The wines they produce are separated into two ranges: Rare Grapes Collection, composed by varietal wine, where the Arinto dos Açores, Verdelho, Terrantez do Pico and Volcanic Series appear together with Rosé Vulcânico and Tinto Vulcânico. I was lucky enough, and I can even say I had the privilege to taste a few of these wines, seeing as the Terrantez do Pico, for example, was only enough for 380 bottles. One thing they all have in common comes from the maritime breeze and an inevitable – and why not just say it – acidity that feels somewhat accentuated; perhaps due to the volcanic soils. That same acidity accentuates the minerality and salt level, which are common to all the wines. They deserve to and must be tasted and drunk with some care, as they always enclose the conditions in which they were born.

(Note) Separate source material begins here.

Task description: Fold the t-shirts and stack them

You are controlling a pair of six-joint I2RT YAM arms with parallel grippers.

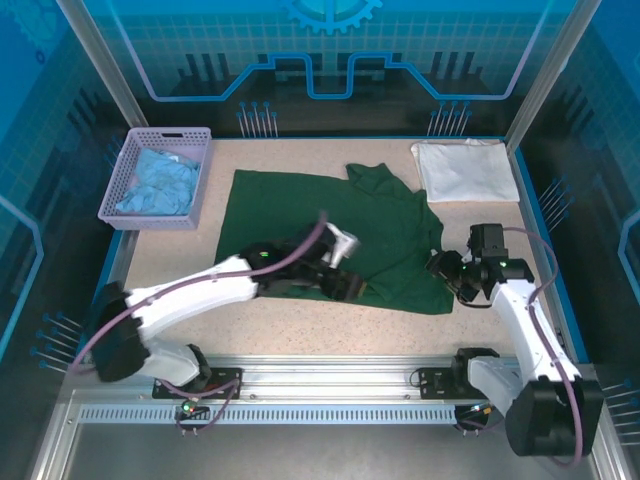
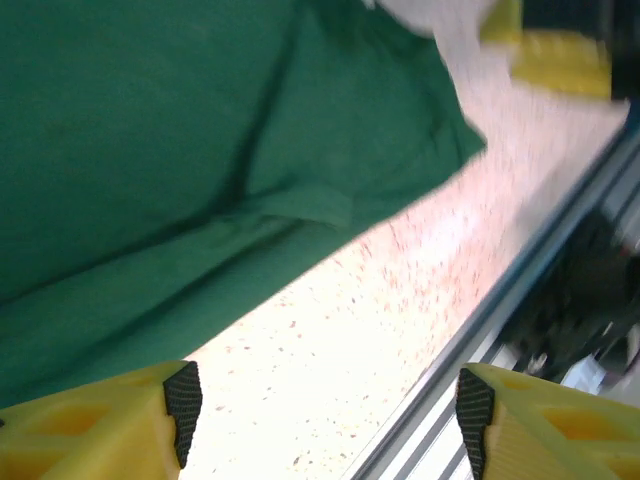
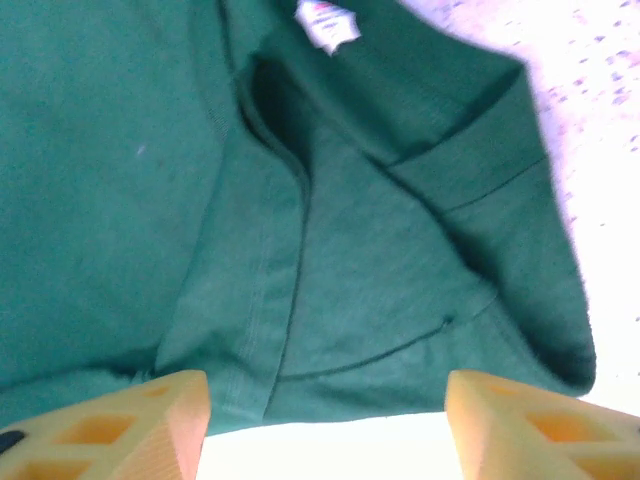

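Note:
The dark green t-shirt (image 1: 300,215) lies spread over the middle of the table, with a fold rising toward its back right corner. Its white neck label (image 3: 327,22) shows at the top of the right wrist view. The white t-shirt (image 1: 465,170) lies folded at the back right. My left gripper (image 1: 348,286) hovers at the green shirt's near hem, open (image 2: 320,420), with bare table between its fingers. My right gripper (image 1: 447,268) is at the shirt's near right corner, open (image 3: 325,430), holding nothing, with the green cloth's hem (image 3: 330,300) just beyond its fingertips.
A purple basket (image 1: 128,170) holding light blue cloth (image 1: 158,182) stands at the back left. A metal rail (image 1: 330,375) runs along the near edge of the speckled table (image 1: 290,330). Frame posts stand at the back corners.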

A better example of what I just mentioned is the Rosé Vulcânico 2014, poor in colour and light in alcohol, it unleashes aromas of very present and very clean red fruits and, in the background, a few notes of the sea as well as the inevitable presence of a note of iodine and salinity. This factor, the pinch of salt you feel on the palate, is what brings an element of surprise and may even drive some connoisseurs away. Otherwise, it reveals enough intensity to shine when drunk with oriental-style food.

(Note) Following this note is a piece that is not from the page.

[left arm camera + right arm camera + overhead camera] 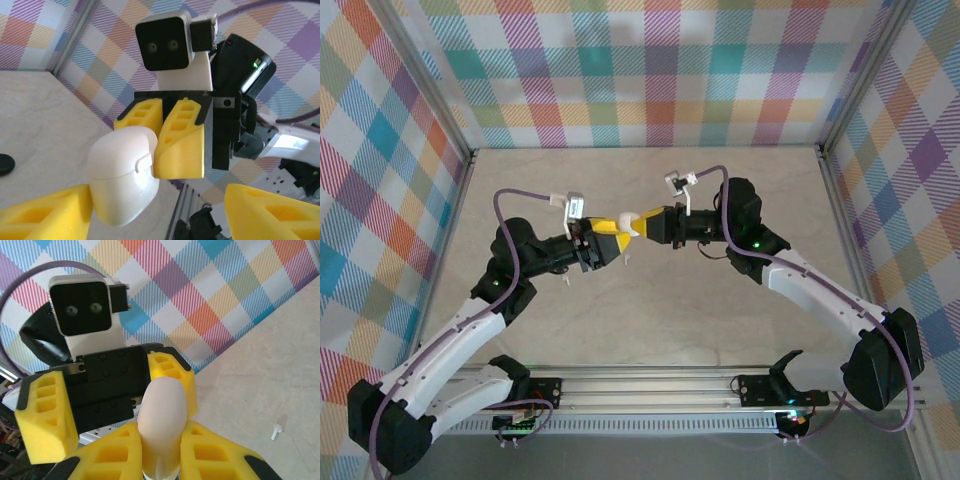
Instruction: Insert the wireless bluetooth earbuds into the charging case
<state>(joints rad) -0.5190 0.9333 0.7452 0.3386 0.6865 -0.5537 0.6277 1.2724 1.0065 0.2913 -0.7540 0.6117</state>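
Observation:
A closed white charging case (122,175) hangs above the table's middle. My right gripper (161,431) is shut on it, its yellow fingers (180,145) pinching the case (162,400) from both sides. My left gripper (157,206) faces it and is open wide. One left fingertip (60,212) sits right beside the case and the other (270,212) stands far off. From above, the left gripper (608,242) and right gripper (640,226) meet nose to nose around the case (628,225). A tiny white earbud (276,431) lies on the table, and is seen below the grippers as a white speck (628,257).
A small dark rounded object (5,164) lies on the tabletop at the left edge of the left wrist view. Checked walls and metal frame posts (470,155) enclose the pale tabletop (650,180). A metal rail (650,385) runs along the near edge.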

Two Arinto dos Açores of the 2014 harvest were out for tasting – neither is in any way similar to the continental Arinto; one of them fermented on lees and is thus called Arinto dos Açores “Sur Lies” 2014. The more electric version, an Arinto do Açores 2014, exhibits enviable finesse. It is much less compact, although the acidity must highlight the citrus notes that merge with the mineral flavour, and once again, in this case, the saline aftertaste highlights the finish. On the almost opposite end, “Sur Lies” bets on all of the above although it further enhances everything a little bit. Let’s say it has built up more muscle. Anything that comes in a shell will beautifully harmonise with these two wines at once.
For the end, I will leave the one I consider to be the star of the company, Terrantez do Pico 2014. Coming from one of the 380 bottles produced, it makes a better cupboard wine than a garage wine, and all the better if it’s under controlled temperature because it will hold up well for a good few years. A delicate and refined complexity encircles the blend; it presents quite varied citrus notes, from the riper to the more bitter ones, including nuances of light tropical characteristics. Its exuberance is little to none, yet it seems to need some time to develop, because it’s still closed-in at the moment, while taken over by mineral austerity and an aftertaste of the sea breeze.